Problem to work on = The full listing, copied exactly, is the required output.

(Beginning of Information supplied)

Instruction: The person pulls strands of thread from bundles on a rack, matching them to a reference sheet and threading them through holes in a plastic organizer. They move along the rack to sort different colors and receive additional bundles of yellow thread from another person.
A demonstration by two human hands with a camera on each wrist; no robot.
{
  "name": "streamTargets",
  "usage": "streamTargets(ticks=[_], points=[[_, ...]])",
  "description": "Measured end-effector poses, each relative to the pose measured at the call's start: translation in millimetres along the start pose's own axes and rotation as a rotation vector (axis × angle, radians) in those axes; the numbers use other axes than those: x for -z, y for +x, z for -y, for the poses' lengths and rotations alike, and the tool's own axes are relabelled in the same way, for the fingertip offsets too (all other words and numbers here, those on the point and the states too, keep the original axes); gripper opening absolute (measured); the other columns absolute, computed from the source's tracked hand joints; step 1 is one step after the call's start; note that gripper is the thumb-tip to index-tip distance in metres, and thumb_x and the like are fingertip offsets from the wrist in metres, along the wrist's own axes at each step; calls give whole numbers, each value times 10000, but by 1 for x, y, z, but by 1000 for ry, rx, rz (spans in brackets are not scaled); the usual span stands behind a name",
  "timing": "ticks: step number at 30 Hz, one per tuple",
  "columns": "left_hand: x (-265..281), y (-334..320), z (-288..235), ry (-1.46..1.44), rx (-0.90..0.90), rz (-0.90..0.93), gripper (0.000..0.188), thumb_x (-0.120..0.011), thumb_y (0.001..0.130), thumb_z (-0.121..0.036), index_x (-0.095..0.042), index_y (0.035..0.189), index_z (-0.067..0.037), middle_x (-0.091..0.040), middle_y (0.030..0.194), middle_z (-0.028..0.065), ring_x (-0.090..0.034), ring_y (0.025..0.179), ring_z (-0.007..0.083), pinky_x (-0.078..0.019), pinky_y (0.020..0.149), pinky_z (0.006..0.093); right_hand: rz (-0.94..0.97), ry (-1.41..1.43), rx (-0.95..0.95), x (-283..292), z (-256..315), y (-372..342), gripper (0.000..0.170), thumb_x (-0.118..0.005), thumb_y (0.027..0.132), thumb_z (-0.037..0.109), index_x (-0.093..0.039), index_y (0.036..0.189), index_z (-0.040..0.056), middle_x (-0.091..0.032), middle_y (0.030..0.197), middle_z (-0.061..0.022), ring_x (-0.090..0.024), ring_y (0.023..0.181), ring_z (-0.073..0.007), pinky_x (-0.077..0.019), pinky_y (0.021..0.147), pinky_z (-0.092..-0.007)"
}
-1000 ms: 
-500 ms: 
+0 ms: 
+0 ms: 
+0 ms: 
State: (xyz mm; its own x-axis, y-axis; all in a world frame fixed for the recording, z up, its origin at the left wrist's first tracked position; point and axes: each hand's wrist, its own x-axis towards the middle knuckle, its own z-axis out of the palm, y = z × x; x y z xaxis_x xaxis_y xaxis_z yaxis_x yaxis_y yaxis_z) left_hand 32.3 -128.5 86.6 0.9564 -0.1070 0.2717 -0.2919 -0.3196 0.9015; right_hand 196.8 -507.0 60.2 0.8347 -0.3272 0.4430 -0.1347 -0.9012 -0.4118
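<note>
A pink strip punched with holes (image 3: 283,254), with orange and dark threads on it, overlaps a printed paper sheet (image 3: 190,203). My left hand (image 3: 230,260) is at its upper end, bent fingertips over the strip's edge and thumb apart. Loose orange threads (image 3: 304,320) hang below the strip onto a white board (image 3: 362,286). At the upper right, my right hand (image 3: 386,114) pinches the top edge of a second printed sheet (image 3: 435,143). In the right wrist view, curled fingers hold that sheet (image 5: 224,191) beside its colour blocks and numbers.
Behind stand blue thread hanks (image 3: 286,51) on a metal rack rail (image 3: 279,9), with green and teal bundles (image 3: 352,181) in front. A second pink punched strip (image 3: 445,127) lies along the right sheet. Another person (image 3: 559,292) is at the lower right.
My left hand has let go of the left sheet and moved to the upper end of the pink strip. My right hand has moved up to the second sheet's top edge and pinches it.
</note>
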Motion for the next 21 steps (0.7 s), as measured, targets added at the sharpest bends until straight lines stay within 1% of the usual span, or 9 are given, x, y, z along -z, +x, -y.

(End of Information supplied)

Reply to the task =
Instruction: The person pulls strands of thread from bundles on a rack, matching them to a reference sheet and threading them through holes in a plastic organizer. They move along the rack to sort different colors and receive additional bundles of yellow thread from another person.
A demonstration by two human hands with a camera on each wrist; no robot.
{
  "name": "streamTargets",
  "usage": "streamTargets(ticks=[_], points=[[_, ...]])",
  "description": "Measured end-effector poses, each relative to the pose measured at the call's start: translation in millimetres along the start pose's own axes and rotation as a rotation vector (axis × angle, radians) in those axes; the numbers use other axes than those: x for -z, y for +x, z for -y, for the poses' lengths and rotations alike, and the tool's own axes are relabelled in the same way, for the fingertip offsets too (all other words and numbers here, those on the point and the states too, keep the original axes); gripper opening absolute (measured); the other columns absolute, computed from the source's tracked hand joints; step 1 is one step after the call's start; note that gripper is the thumb-tip to index-tip distance in metres, and thumb_x and the like are fingertip offsets from the wrist in metres, along the wrist's own axes at each step; calls give whole numbers, each value times 10000, but by 1 for x, y, z, but by 1000 for ry, rx, rz (spans in brackets are not scaled); the usual span stands behind a name",
  "timing": "ticks: step number at 30 Hz, one per tuple",
  "columns": "left_hand: x (-265..281), y (-334..320), z (-288..235), ry (-1.46..1.44), rx (-0.90..0.90), rz (-0.90..0.93), gripper (0.000..0.188), thumb_x (-0.120..0.011), thumb_y (0.001..0.130), thumb_z (-0.121..0.036), index_x (-0.095..0.042), index_y (0.035..0.189), index_z (-0.067..0.037), middle_x (-0.091..0.040), middle_y (0.030..0.194), middle_z (-0.028..0.065), ring_x (-0.090..0.034), ring_y (0.025..0.179), ring_z (-0.007..0.083), pinky_x (-0.078..0.019), pinky_y (0.020..0.149), pinky_z (0.006..0.093); right_hand: rz (-0.94..0.97), ry (-1.41..1.43), rx (-0.95..0.95), x (-283..292), z (-256..315), y (-372..342), gripper (0.000..0.170), thumb_x (-0.118..0.005), thumb_y (0.027..0.132), thumb_z (-0.037..0.109), index_x (-0.093..0.039), index_y (0.036..0.189), index_z (-0.040..0.056), middle_x (-0.091..0.032), middle_y (0.030..0.197), middle_z (-0.061..0.022), ring_x (-0.090..0.024), ring_y (0.023..0.181), ring_z (-0.073..0.007), pinky_x (-0.077..0.019), pinky_y (0.021..0.147), pinky_z (-0.092..-0.007)"
}
-1000 ms: 
-500 ms: 
+0 ms: 
+0 ms: 
+0 ms: 
State: (xyz mm; its own x-axis, y-axis; all in a world frame fixed for the recording, z up, its origin at the left wrist's first tracked position; point and axes: each hand's wrist, its own x-axis towards the middle knuckle, its own z-axis out of the palm, y = z × x; x y z xaxis_x xaxis_y xaxis_z yaxis_x yaxis_y yaxis_z) left_hand 32.3 -128.5 86.6 0.9564 -0.1070 0.2717 -0.2919 -0.3196 0.9015; right_hand 196.8 -507.0 60.2 0.8347 -0.3272 0.4430 -0.1347 -0.9012 -0.4118
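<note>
A pink strip punched with holes (image 3: 283,254), with orange and dark threads on it, overlaps a printed paper sheet (image 3: 190,203). My left hand (image 3: 230,260) is at its upper end, bent fingertips over the strip's edge and thumb apart. Loose orange threads (image 3: 304,320) hang below the strip onto a white board (image 3: 362,286). At the upper right, my right hand (image 3: 386,114) pinches the top edge of a second printed sheet (image 3: 435,143). In the right wrist view, curled fingers hold that sheet (image 5: 224,191) beside its colour blocks and numbers.
Behind stand blue thread hanks (image 3: 286,51) on a metal rack rail (image 3: 279,9), with green and teal bundles (image 3: 352,181) in front. A second pink punched strip (image 3: 445,127) lies along the right sheet. Another person (image 3: 559,292) is at the lower right.
My left hand has let go of the left sheet and moved to the upper end of the pink strip. My right hand has moved up to the second sheet's top edge and pinches it.
</note>
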Motion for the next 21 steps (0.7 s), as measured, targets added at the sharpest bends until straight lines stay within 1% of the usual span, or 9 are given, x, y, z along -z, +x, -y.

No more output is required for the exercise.